The data:
____
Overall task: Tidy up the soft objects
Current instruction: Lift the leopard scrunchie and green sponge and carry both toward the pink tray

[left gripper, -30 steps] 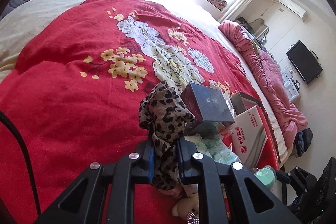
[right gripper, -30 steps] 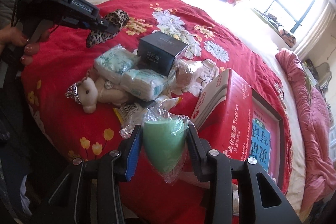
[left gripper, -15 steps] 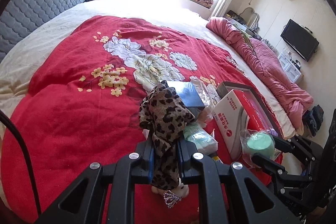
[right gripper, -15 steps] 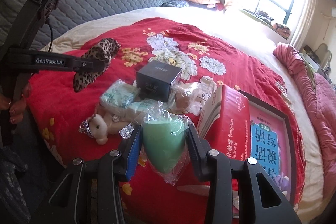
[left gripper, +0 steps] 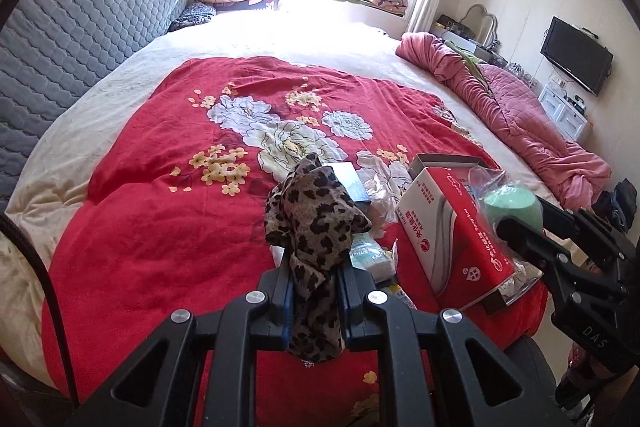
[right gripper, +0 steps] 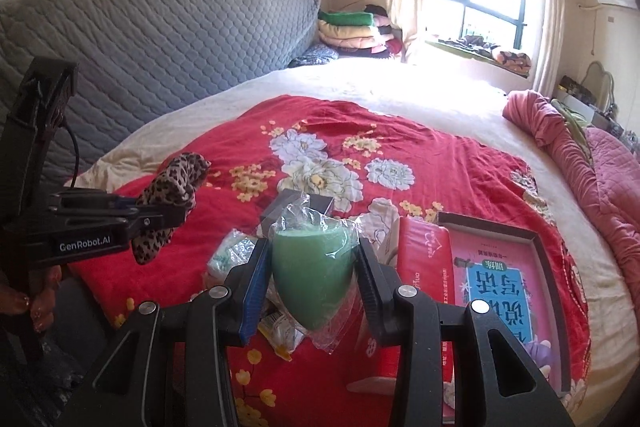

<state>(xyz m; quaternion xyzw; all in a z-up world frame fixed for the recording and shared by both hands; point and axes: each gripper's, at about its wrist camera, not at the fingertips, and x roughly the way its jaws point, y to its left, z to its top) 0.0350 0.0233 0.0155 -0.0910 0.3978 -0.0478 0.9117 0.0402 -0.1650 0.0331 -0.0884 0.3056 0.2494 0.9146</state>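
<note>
Left gripper (left gripper: 314, 291) clamped on leopard-print cloth (left gripper: 316, 223), right gripper (right gripper: 310, 283) pinching bagged green sponge (right gripper: 314, 275), both above red blanket (left gripper: 160, 227); best kept firmly squeezed, carried clear of red carton (left gripper: 452, 231), then set together beyond the clutter.

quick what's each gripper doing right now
left gripper: closed on the leopard-print cloth, lifted off the bed.
right gripper: closed on the green sponge in plastic wrap.

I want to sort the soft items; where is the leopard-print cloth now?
The leopard-print cloth is clamped in the left gripper, lifted above the red blanket, left of the red box.
</note>
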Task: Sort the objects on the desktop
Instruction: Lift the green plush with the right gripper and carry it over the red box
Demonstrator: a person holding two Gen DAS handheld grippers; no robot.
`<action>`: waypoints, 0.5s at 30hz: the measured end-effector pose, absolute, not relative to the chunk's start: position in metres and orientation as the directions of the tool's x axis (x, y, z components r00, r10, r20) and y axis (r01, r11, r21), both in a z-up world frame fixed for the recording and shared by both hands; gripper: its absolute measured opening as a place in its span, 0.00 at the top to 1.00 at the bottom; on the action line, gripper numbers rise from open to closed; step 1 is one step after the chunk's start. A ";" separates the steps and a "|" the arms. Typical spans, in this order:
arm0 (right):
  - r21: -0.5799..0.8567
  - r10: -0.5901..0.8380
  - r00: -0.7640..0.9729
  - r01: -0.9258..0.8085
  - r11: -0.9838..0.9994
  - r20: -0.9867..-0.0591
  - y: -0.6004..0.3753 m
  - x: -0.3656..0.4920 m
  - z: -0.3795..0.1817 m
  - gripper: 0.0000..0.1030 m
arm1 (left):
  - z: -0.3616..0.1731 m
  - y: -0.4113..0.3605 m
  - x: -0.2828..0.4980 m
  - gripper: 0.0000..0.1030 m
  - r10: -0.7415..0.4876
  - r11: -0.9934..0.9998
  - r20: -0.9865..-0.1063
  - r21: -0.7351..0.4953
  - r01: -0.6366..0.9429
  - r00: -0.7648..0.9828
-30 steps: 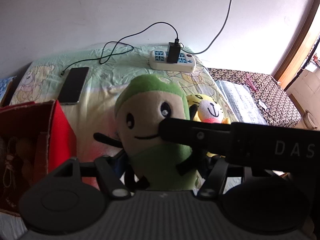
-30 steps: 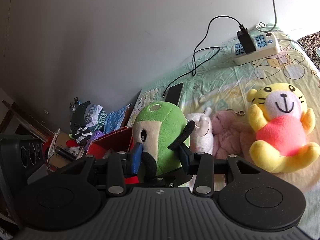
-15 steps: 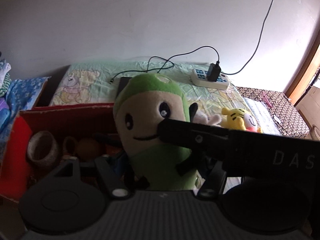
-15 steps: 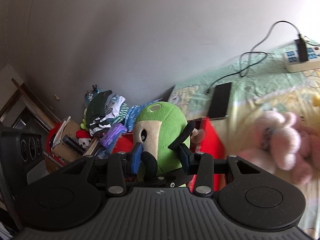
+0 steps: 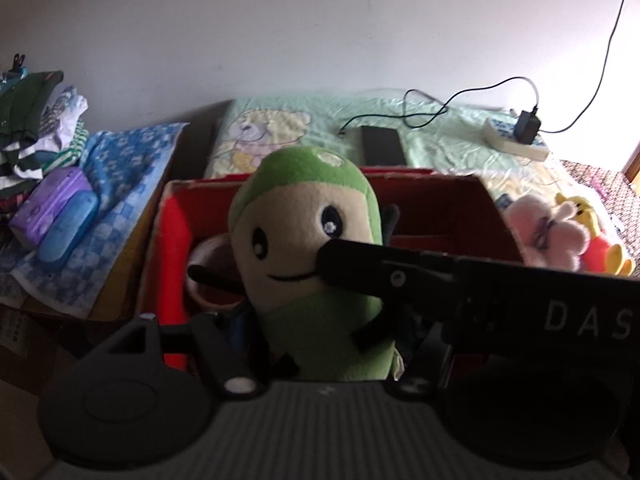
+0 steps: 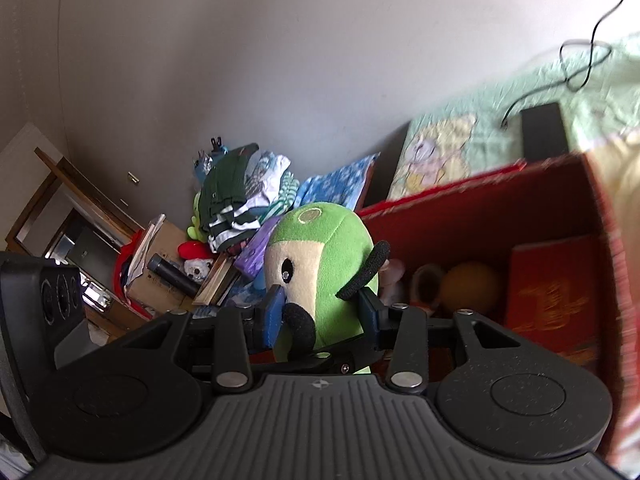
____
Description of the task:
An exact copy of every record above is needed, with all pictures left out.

Answer to this exercise:
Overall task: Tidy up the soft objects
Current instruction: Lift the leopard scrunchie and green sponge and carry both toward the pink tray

[left gripper, -30 steps] 
[right gripper, -30 steps] 
[left gripper, -15 steps] 
[right gripper, -15 steps] 
[left gripper, +0 steps] 
[right gripper, +0 steps] 

<state>(xyz m; quaternion xyzw; all in a z-up world frame fixed for the recording and shared by both hands; point and axes: each gripper's, at about its wrist camera, not at the fingertips, and x roughly the way its jaws point, y to its left, z to its top) 0.0350 0.0233 0.0155 -0.0910 0.3978 -0.0478 0.9117 0.0402 -0.1650 0.0331 -0.0884 0.3056 0.2494 0.9146</state>
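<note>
Left gripper (left gripper: 314, 291) clamped on leopard-print cloth (left gripper: 316, 223), right gripper (right gripper: 310, 283) pinching bagged green sponge (right gripper: 314, 275), both above red blanket (left gripper: 160, 227); best kept firmly squeezed, carried clear of red carton (left gripper: 452, 231), then set together beyond the clutter.

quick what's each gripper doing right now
left gripper: closed on the leopard-print cloth, lifted off the bed.
right gripper: closed on the green sponge in plastic wrap.

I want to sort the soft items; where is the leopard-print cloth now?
The leopard-print cloth is clamped in the left gripper, lifted above the red blanket, left of the red box.
</note>
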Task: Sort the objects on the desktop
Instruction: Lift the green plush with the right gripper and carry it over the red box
Demonstrator: a person holding two Gen DAS handheld grippers; no robot.
`<action>`: waypoints, 0.5s at 30hz: the measured end-effector pose, absolute, not relative to the chunk's start: position in metres and orientation as the directions of the tool's x axis (x, y, z components r00, r10, r20) and y axis (r01, r11, r21), both in a z-up world frame fixed for the recording and shared by both hands; gripper: its absolute measured opening as a place in its span, 0.00 at the top to 1.00 at the bottom; on the action line, gripper numbers rise from open to closed; step 1 is one step after the chunk's start. A ";" separates the steps and a "|" the arms. Typical spans, in this order:
arm0 (right):
  - r21: -0.5799..0.8567
  - r10: -0.5901..0.8380
  - r00: -0.7640..0.9729
  - r01: -0.9258..0.8085
  - r11: -0.9838..0.9994
  - r20: -0.9867..-0.0591
  - y: -0.6004..0.3753 m
  - x: -0.3656..0.4920 m
  - z: -0.3795..0.1817 m
  - gripper: 0.0000..0.1030 m
arm1 (left):
  - z: -0.3616..0.1731 m
  - y: -0.4113..0.3605 m
  - x: -0.2828..0.4980 m
  - gripper: 0.0000..0.1030 m
  - r10: -0.7415..0.4876
  - r11: -0.9934..0.9998
  - r20: -0.9865..-0.1063
  - r21: -0.7351..0.4953
  - r01: -0.6366..0.9429
  - r00: -0.7648..0.9828
-30 steps: 
-30 steps: 
-15 steps: 
-15 steps: 
+0 steps: 
+0 steps: 

Output for the exercise is complete.